- **What the exercise asks**:
Print all of the data below exactly as it appears, leaving out every image.
┌──
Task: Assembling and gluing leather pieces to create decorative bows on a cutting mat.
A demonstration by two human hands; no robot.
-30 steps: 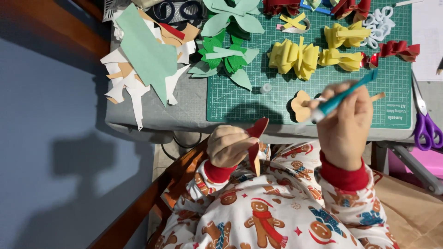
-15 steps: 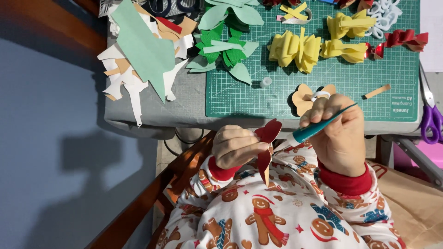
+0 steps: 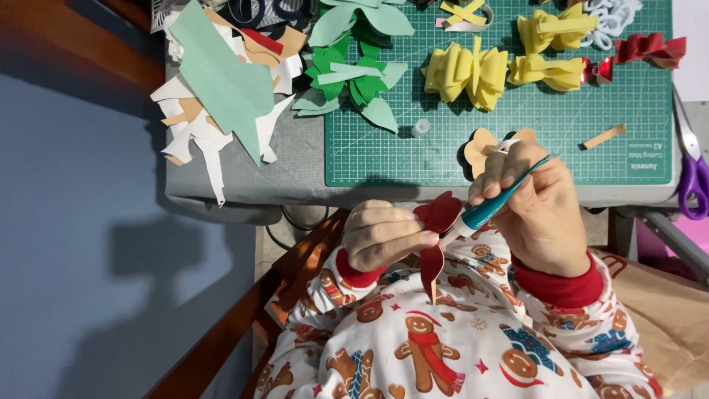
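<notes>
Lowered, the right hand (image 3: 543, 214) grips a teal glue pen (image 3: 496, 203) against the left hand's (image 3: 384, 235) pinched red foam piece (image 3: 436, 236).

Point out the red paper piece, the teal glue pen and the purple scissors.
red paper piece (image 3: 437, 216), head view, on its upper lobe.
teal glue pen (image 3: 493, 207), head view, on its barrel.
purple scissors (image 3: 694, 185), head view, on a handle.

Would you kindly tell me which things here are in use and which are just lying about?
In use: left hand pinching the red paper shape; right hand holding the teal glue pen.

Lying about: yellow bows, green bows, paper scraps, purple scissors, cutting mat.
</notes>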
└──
- **Result for this exercise**:
Task: Assembling and gluing leather pieces to create decorative bows on a cutting mat.
A demonstration by two human hands; no robot.
-30 steps: 
-15 steps: 
+0 steps: 
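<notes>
Lowered, the right hand (image 3: 543, 214) grips a teal glue pen (image 3: 496, 203) against the left hand's (image 3: 384, 235) pinched red foam piece (image 3: 436, 236).

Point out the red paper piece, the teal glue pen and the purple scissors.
red paper piece (image 3: 437, 216), head view, on its upper lobe.
teal glue pen (image 3: 493, 207), head view, on its barrel.
purple scissors (image 3: 694, 185), head view, on a handle.

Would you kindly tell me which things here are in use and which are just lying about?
In use: left hand pinching the red paper shape; right hand holding the teal glue pen.

Lying about: yellow bows, green bows, paper scraps, purple scissors, cutting mat.
</notes>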

This output requires no further additions.